El presidente del Gobierno ha decidido entrar de lleno en la polémica y, tras autoproclamarse como el supuesto faro del progresismo europeo frente al presidente de Estados Unidos, Donald Trump, ha abierto ahora un nuevo frente contra las redes sociales. Sánchez ha anunciado un paquete de medidas con el que pretende prohibir el acceso de los menores de 16 años a estas plataformas digitales, amparándose en la "necesidad de "preservar su integridad", y equiparando su uso al consumo de alcohol o a la conducción.
Pero el anuncio va mucho más allá. El Ejecutivo planea tipificar como delito la manipulación de los algoritmos y la amplificación de contenido ilegal, además de establecer que los directivos de las plataformas digitales serán responsables de las infracciones que cometan los usuarios, en una deriva que ha encendido todas las alarmas en el sector tecnológico.
Ante este paquete de medidas, los responsables de las grandes redes sociales no han tardado en reaccionar. El primero fue Elon Musk, que calificó al presidente como "Dirty Sánchez". Y este mismo martes ha sido el turno del fundador de Telegram, Pavel Durov, quien ha advertido, a través de un mensaje masivo, de que las nuevas regulaciones impulsadas por el Gobierno español son "peligrosas y que amenazan vuestras libertades en internet".
Lejos de rebajar el tono, Sánchez ha optado por la confrontación y el sarcasmo. "Deja que los tecno-oligarcas ladren, Sancho, es señal de que cabalgamos", ha respondido el presidente en sus redes sociales, recurriendo a una cita de El Quijote.
Deja que los tecno-oligarcas ladren, Sancho, es señal de que cabalgamos.
— Pedro Sánchez (@sanchezcastejon) February 4, 2026
Desde La Moncloa señalan directamente al propietario de Telegram por utilizar su propia plataforma para "señalar, desinformar y difundir propaganda política directa contra un Gobierno democrático". De hecho, el Ejecutivo utiliza este argumento como coartada para defender "la urgente necesidad" de implantar las medidas anunciadas por el presidente en Dubái.

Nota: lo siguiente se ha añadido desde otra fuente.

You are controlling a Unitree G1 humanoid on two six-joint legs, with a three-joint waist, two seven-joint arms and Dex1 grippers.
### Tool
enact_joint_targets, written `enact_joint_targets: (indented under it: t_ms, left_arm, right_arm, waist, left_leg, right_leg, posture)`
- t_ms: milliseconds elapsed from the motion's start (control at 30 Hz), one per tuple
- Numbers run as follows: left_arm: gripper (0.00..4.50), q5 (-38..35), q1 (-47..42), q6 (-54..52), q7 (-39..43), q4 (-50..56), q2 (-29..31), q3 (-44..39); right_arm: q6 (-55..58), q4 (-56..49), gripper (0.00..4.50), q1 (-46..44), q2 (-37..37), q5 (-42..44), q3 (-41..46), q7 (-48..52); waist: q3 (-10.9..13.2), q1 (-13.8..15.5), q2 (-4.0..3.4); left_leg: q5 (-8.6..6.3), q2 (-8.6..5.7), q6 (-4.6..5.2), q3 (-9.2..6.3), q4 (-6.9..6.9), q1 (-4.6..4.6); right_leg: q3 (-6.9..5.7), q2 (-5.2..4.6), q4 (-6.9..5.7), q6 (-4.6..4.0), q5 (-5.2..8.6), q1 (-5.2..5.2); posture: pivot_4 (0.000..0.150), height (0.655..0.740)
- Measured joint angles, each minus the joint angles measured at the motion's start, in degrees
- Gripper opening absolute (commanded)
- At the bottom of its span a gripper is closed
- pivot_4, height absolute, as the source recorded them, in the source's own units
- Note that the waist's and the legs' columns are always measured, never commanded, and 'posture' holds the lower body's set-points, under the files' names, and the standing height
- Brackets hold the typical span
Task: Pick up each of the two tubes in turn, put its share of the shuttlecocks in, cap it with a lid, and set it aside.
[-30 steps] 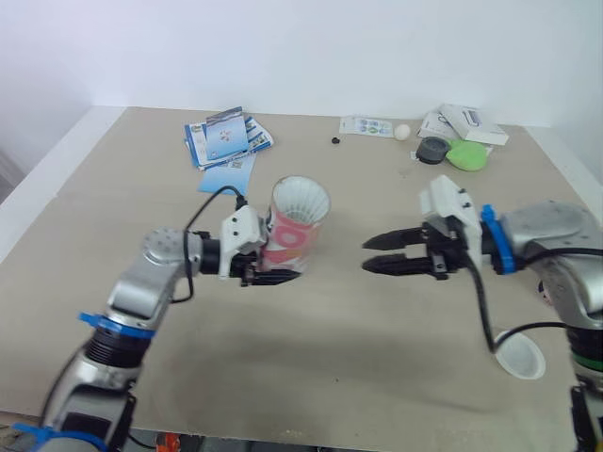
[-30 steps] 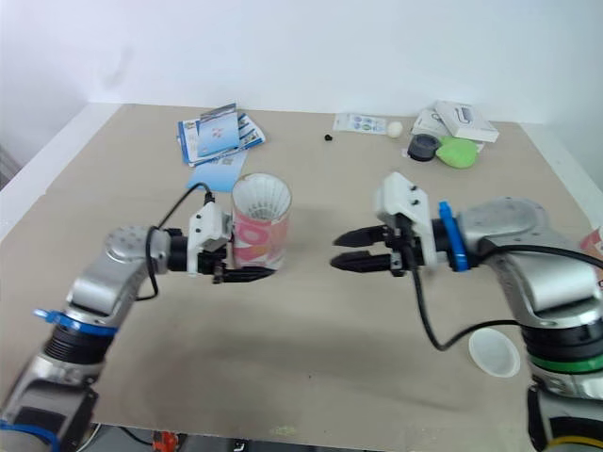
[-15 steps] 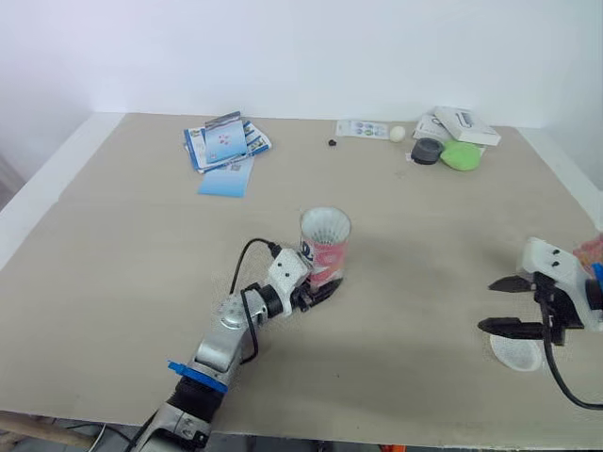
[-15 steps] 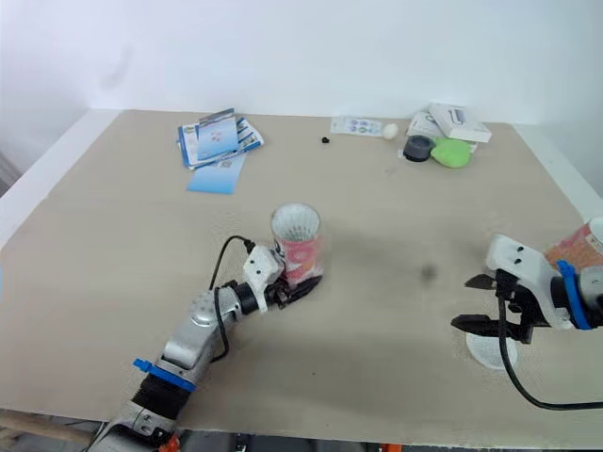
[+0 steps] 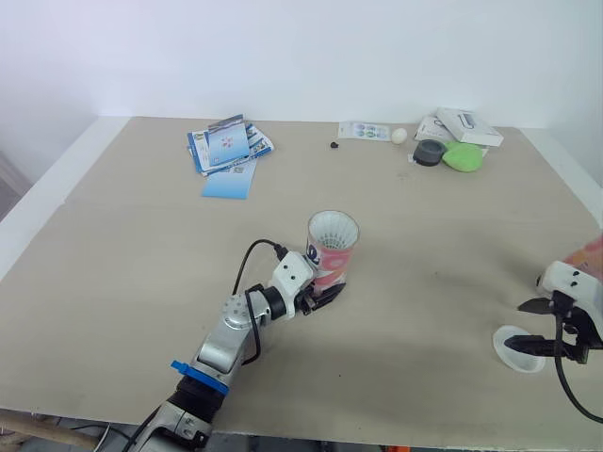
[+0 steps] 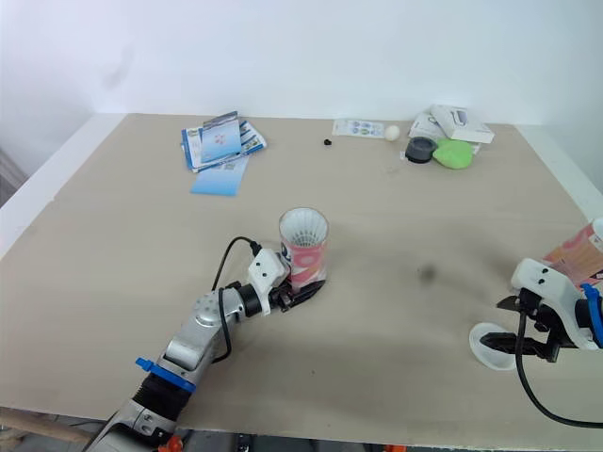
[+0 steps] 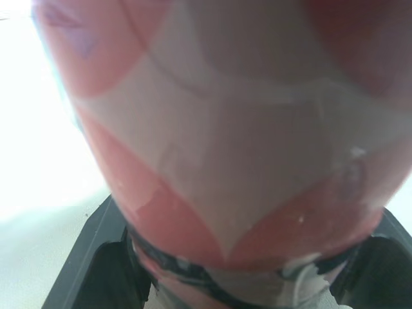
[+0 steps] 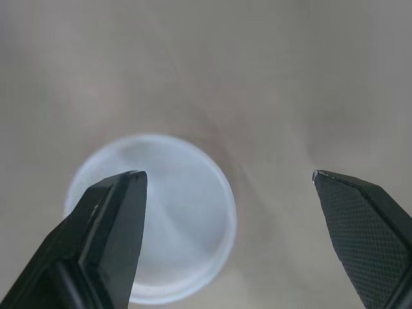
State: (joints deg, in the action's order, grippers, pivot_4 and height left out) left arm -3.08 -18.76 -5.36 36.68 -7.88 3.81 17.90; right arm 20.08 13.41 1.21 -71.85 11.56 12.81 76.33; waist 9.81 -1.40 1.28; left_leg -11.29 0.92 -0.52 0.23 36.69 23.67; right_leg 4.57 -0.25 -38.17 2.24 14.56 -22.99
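Hovering near table edge point(image 6: 558, 179), right end effector point(image 8: 226, 174) spreads over lid point(image 8: 177, 222).

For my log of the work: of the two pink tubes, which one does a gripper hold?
The tube in the middle of the table: the left gripper grips its base. The other tube, at the right edge, is held by none.

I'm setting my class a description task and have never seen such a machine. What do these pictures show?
A two-armed humanoid robot. The wide pictures come from cameras in its head, looking down at a beige table; the close-ups come from its wrists. Its left hand grips an upright pink and white tube holding white shuttlecocks. Its open right hand hovers over a round white plastic lid. Blue leaflets, a white box and a green object lie at the far edge.
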Motion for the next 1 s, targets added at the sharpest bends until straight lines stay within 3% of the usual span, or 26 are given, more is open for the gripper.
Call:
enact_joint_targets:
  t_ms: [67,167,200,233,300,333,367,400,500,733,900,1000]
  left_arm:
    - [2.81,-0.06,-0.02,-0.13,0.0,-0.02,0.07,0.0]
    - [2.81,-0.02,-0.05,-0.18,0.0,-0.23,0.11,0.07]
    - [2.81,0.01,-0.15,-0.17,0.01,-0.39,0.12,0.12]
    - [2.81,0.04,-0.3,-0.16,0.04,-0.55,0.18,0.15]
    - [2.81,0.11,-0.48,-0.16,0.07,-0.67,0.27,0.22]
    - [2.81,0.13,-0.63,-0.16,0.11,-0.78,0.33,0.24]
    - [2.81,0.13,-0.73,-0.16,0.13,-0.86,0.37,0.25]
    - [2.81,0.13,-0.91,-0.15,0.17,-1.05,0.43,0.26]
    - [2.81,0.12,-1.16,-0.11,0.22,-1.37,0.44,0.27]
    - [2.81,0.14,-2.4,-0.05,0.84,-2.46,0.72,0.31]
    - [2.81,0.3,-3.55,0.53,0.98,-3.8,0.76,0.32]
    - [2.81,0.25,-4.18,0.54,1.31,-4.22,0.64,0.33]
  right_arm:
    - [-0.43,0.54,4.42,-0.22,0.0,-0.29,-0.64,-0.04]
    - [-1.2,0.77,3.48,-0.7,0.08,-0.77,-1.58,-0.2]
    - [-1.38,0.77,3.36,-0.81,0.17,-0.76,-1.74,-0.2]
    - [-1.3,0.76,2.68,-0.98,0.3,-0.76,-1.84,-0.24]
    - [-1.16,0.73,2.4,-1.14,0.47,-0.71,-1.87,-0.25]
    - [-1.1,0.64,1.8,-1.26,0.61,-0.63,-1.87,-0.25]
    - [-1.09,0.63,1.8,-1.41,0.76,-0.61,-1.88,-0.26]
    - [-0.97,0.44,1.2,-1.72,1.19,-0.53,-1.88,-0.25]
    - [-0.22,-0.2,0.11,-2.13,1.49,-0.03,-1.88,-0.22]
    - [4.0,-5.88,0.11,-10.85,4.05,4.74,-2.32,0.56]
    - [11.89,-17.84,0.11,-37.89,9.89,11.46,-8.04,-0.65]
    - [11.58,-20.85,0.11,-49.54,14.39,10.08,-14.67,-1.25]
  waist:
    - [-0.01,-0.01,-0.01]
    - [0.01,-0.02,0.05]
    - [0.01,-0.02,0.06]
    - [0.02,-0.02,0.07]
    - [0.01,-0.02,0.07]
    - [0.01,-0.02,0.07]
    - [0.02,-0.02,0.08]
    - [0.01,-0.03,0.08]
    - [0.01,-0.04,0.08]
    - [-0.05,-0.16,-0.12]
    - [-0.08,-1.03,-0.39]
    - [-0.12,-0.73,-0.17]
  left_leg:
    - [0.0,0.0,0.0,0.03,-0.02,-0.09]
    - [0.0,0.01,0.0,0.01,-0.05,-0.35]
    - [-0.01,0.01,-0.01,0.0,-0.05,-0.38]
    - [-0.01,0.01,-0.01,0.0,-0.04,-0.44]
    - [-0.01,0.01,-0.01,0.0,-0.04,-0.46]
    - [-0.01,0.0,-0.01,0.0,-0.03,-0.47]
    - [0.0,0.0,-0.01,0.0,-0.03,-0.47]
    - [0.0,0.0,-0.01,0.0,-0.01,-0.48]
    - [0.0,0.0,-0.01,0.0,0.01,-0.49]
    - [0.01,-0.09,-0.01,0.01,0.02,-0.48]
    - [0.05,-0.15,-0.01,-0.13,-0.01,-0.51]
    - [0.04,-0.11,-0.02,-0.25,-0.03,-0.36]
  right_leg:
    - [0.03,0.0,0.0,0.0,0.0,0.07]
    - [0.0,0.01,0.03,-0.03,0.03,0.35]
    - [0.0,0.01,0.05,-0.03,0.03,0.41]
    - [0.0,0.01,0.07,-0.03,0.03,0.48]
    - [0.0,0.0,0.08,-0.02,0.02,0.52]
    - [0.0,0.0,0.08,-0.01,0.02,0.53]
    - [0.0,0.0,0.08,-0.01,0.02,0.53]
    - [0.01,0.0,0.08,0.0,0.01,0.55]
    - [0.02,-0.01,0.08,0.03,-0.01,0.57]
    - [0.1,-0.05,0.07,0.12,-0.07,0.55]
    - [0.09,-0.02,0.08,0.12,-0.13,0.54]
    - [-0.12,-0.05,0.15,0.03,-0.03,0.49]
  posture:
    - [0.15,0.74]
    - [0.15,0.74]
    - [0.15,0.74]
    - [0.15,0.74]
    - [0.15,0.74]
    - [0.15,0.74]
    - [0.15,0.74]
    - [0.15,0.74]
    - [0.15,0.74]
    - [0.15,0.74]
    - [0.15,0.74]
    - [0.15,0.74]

"Dúrov está siendo investigado por su posible responsabilidad en delitos graves y la plataforma ha incumplido de forma reiterada sus obligaciones de control", subrayan fuentes gubernamentales, que vinculan esta supuesta falta de control con actividades criminales como redes de abuso sexual infantil y tráfico de frogas.
Algunos ministros del Gobierno, como el reprobado Óscar Puente, también han querido hacerse notar en la polémica y han llegado a anunciar que desinstalarán Telegram.

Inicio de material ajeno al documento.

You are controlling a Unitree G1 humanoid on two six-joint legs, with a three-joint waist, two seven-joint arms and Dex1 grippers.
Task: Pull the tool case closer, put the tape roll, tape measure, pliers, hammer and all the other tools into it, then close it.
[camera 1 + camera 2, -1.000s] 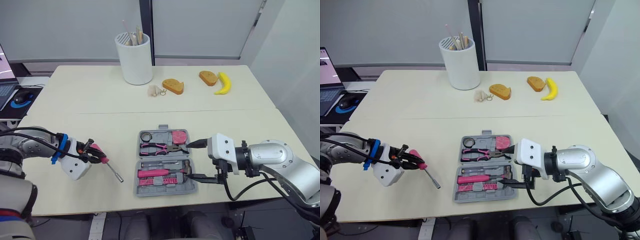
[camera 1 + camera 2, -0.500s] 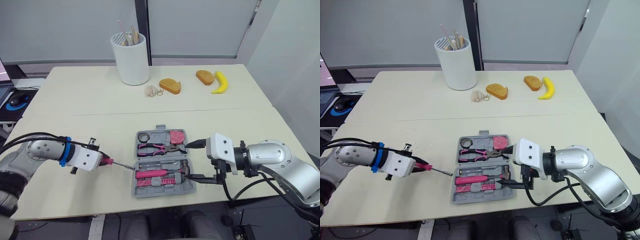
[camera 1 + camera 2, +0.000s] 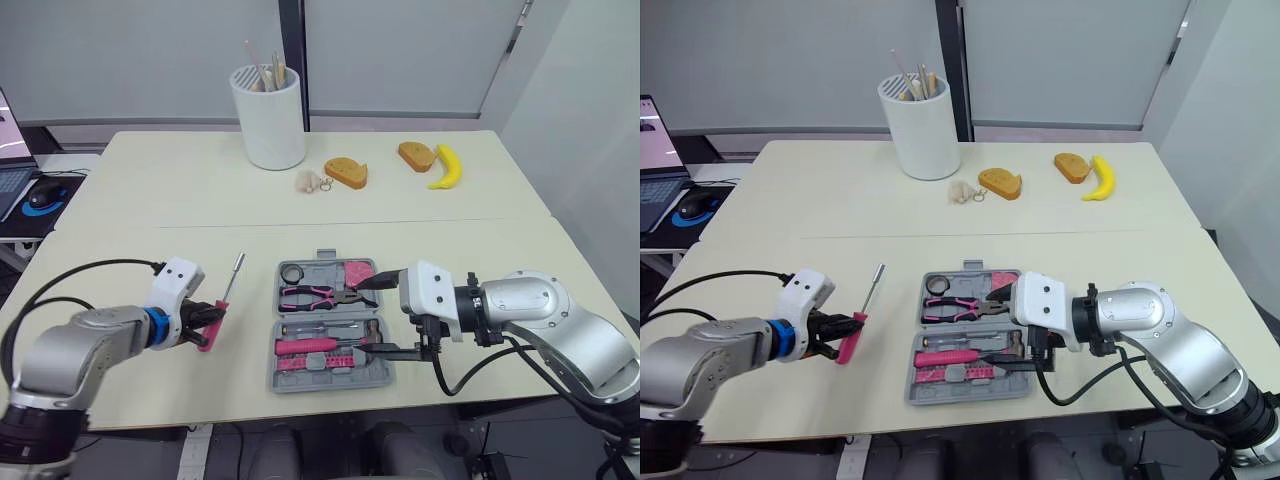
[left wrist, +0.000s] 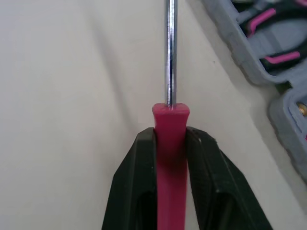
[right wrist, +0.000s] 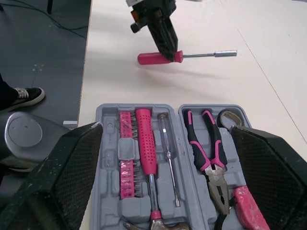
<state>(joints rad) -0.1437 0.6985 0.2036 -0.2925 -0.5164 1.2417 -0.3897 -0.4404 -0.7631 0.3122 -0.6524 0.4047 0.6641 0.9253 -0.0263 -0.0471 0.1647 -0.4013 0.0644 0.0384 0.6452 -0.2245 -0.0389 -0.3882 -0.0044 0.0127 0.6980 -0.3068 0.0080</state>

Hoy es un buen día para desinstalar Telegram de mi teléfono. Nunca me fue de gran utilidad. Así que la pérdida es escasa por no decir nula. пока Pavel.
— Óscar Puente (@oscar_puente_) February 4, 2026
En el entorno socialista elevan aún más el tono y advierten de que "los españoles no pueden vivir en un escenario en el que tecnooligarcas extranjeros puedan inundar los teléfonos móviles de propaganda a su antojo", presentándose al mismo tiempo como los grandes garantes frente "al señalamiento, la mentira y la desinformación".
"El PSOE seguirá defendiendo más democracia, más protección y más reglas, para que nadie esté por encima de la ley, tampoco quienes controlan las grandes plataformas digitales", insisten desde el partido.